After his ambassadorship in South Korea, on 15 September 2022 Umar was appointed as America and Europe director general in the foreign ministry. During his tenure, in 2023 Umar summoned Sweden's ambassador to Indonesia Marina Berg over incidents of Quran burnings in the country. Umar, along with the defence ministry's strategy director general Bambang Trisnohadi, led the Indonesian delegation for the Indonesia–U.S. Senior Officials' 2+2 Foreign Policy Dialogue and Defense Dialogue.

== Permanent representative to the United Nations ==
In July 2025, Prabowo Subianto nominated Umar as the permanent representative to the United Nations. After passing an assessment by House of Representative's first commission on 5 July 2025, his nomination was approved three days later. He was installed on 25 August 2025 and presented his credentials to the Secretary-General of the United Nations António Guterres on 19 September 2025.

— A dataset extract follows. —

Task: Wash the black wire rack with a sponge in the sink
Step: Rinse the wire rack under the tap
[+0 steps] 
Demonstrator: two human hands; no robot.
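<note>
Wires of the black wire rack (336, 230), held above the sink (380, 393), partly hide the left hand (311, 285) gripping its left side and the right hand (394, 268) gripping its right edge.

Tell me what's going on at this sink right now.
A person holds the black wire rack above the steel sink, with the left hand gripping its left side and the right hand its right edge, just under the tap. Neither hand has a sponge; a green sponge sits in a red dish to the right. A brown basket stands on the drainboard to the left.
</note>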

On 9 April 2026, Umar, on behalf of 63 countries and the European Union, read out a joint statement condemning the Israeli attacks on the U.N. peacekeepers in Lebanon that resulted in the death of three Indonesian peacekeeping soldiers and injuring other soldiers from different countries.

== Personal life ==
Umar is married to Siti Nila Purnama and has a daughter, Ratna Aini Hadi, who is a researcher at the LUT University.